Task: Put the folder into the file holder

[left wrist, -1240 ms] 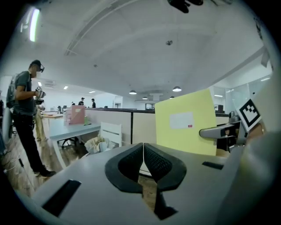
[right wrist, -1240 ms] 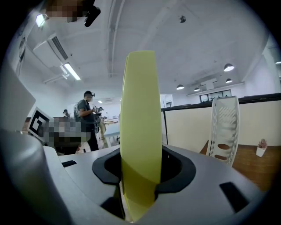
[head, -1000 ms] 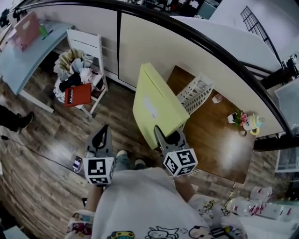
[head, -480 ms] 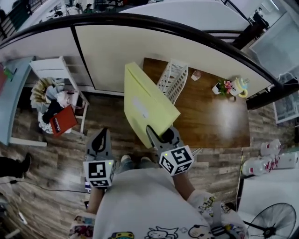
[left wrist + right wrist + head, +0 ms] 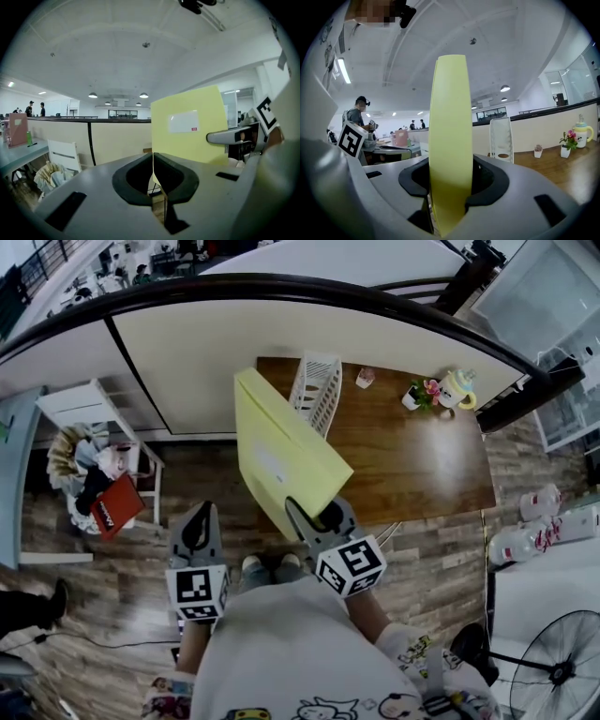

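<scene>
Bright, even indoor light falls from above. Round ceiling lamps (image 5: pixel 93 95) glow far off in the left gripper view, and a strip light (image 5: pixel 343 70) burns at the left of the right gripper view. In the head view a faint pale sheen lies on the wooden table (image 5: pixel 422 465), and shadows on the floor (image 5: pixel 122 615) are soft. Every view bulges: the dark rail (image 5: pixel 281 285) bows into an arc, and both gripper views fade to black at the corners. The yellow folder (image 5: pixel 450 140), very near the right lens, looks soft and blurred, while the far room is sharper.
</scene>
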Available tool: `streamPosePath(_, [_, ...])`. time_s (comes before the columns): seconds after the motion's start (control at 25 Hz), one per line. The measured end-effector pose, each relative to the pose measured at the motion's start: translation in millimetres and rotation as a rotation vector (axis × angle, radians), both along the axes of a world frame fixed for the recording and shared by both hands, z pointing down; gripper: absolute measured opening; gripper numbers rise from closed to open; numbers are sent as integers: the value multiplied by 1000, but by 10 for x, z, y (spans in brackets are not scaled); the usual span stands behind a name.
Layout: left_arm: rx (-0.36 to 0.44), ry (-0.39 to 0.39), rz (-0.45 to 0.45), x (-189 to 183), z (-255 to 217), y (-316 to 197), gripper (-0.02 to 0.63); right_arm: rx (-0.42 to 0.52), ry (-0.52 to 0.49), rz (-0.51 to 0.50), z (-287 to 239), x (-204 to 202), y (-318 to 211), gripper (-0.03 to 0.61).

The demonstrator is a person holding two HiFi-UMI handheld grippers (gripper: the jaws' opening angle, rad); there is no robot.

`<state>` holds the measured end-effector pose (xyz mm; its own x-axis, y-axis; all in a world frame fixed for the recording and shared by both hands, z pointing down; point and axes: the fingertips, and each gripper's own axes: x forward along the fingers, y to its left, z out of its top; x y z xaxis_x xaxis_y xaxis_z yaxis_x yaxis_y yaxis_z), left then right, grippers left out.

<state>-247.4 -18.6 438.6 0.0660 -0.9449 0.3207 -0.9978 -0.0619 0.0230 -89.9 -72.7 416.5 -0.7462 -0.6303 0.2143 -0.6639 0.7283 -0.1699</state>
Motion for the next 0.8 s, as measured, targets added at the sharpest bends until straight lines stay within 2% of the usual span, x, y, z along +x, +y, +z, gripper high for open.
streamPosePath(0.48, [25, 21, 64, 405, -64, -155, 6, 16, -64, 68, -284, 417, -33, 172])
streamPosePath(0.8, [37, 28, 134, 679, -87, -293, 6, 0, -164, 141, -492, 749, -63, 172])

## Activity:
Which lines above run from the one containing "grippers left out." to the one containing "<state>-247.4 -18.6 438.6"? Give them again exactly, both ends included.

## Answer below:
`<state>` holds the measured end-effector pose (xyz mm; its own x-axis, y-axis; all in a world frame fixed for the recording and shared by both hands, z pointing down; point and axes: the fingertips, and each gripper's own axes: x forward along the fingers, y to its left, z out of its top; x y z xaxis_x xaxis_y xaxis_z yaxis_x yaxis_y yaxis_z), left then right, grippers left out.

<state>-247.4 -18.6 438.6 0.0660 -0.9449 0.3207 -0.9978 -0.0619 0.0230 -89.9 -72.7 416.5 -0.7462 -0.6303 0.2143 -0.6639 0.7283 -0.1699</state>

There is nothing further to add to the answer.